▸ GOAL OF THE EXERCISE
Each line in the material below must be transcribed exactly; no picture belongs in the copy.
[[ DATA BELOW open ]]
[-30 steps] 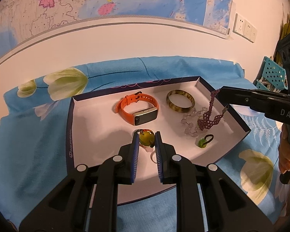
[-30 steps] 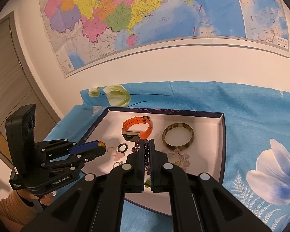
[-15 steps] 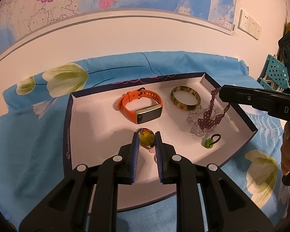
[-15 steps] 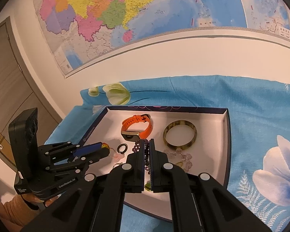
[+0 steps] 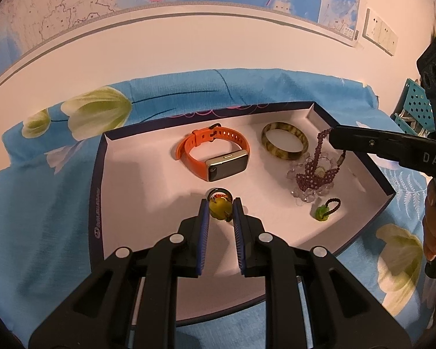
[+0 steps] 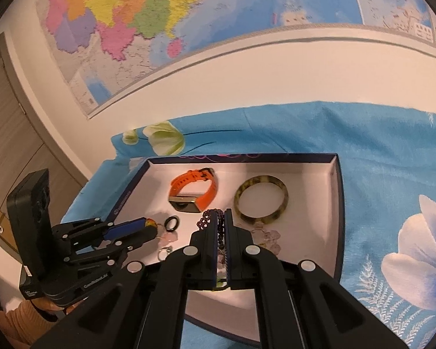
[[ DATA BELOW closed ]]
▸ WRITTEN REPLY
[-30 steps] 
[-30 steps] 
[-15 steps] 
[-15 steps] 
[+0 steps] 
[+0 steps] 

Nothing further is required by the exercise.